TOPEKA—The Kansas Supreme Court on Friday affirmed a Saline County District Court ruling from August 2016 that denied Andrew Woodring’s efforts to withdraw his plea in the death of 17-year-old Allie Saum.

According to a media release from court, Woodring was a participant in a vehicular shooting that resulted in the death of Saum in May 2015. According to information from the Kansas Supreme Court document, the state charged him with one count of premeditated first-degree murder, or, in the alternative, felony murder; one count of attempted first-degree premeditated murder; one count of criminal discharge of a firearm at an occupied vehicle; one count of conspiracy to commit aggravated battery; and one count of interference with law enforcement.
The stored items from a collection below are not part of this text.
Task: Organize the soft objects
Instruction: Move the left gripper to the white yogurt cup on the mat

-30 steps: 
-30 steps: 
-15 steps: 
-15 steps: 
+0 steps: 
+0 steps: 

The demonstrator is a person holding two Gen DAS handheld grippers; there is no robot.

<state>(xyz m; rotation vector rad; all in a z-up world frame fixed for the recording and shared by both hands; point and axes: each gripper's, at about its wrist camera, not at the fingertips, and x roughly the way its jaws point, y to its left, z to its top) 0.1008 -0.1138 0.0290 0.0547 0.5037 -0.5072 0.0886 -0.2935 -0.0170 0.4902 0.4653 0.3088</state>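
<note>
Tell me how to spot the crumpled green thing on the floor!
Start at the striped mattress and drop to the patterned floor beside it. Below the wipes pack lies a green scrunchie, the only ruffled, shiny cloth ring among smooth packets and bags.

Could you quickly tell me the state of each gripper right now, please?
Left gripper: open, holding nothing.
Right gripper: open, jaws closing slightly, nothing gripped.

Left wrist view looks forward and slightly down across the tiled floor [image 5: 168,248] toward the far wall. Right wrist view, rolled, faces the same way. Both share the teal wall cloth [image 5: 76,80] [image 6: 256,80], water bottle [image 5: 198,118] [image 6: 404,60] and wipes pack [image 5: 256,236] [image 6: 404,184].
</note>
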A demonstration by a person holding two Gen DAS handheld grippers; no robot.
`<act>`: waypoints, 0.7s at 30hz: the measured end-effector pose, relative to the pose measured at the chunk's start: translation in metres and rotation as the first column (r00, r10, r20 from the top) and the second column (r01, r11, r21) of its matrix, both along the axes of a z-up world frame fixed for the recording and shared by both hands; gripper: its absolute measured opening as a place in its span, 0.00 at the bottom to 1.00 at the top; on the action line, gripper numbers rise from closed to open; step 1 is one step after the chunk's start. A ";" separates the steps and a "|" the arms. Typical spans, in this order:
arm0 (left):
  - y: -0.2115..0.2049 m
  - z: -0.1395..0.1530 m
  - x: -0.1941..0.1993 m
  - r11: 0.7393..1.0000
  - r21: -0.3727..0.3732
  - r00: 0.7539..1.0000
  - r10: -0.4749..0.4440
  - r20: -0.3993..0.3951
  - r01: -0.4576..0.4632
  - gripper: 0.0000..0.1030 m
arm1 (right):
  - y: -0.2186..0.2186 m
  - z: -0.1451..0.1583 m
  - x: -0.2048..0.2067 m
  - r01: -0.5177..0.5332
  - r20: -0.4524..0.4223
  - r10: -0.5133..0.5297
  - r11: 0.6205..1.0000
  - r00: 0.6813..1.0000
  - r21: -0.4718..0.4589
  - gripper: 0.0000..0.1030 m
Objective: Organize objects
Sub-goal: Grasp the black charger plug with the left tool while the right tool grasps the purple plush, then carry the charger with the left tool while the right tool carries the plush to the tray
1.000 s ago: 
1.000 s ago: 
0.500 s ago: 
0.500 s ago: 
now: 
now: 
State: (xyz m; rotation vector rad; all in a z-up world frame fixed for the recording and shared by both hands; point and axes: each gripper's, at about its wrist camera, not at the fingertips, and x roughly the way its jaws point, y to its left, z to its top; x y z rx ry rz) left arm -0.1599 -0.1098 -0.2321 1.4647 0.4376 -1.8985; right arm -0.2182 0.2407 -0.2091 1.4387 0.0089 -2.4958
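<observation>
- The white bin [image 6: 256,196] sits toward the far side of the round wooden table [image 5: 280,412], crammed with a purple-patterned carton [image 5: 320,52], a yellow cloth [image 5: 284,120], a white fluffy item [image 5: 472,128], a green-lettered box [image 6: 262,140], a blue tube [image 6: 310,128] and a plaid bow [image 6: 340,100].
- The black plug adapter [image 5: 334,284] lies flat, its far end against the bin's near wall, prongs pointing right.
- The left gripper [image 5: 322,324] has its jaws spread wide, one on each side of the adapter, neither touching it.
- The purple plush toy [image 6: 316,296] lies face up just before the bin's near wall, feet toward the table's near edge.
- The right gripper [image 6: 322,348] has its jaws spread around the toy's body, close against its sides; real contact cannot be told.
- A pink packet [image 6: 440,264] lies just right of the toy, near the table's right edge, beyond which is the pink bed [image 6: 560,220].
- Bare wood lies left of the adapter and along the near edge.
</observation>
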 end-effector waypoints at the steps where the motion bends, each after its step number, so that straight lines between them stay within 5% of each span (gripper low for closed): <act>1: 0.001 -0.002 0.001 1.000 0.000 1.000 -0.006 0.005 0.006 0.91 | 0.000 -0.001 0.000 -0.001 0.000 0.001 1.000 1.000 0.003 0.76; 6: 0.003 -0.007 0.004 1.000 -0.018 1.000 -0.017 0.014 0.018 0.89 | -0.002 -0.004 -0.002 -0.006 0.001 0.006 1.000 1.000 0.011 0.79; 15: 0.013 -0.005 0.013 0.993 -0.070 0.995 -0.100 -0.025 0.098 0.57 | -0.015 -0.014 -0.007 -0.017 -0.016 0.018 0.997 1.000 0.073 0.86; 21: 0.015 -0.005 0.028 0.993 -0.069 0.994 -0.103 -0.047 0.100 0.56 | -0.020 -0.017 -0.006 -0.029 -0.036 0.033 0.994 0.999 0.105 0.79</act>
Woodring, who was 17 years old at the time of the shooting, was charged as an adult. At that time, it was alleged he provided and drove the car used in the shooting and that he also contacted the shooter and suggested that he bring a gun with him on the drive.
On April 18, 2016, Woodring entered into an agreement to plead no contest to felony murder in exchange for the state’s agreement to dismiss other charges, the Kansas Supreme Court document states.
Then on June 6, 2016, Woodring filed a motion to withdraw his plea. On August 10, 2016, Saline County District Judge Rene Young denied the motion. Woodring was sentenced to a term of life imprisonment with a minimum mandatory sentence of 25 years before he would be eligible for parole, the Kansas Supreme Court document states.
In the decision released Friday, Kansas Supreme Court Justice Eric Rosen, writing for a unanimous supreme court, affirmed the district court, noting that the facts supported guilt under an aiding and abetting theory and the mere existence of time pressure for deciding whether to go to trial is not necessarily so coercive as to compel a court to allow a defendant to withdraw a plea.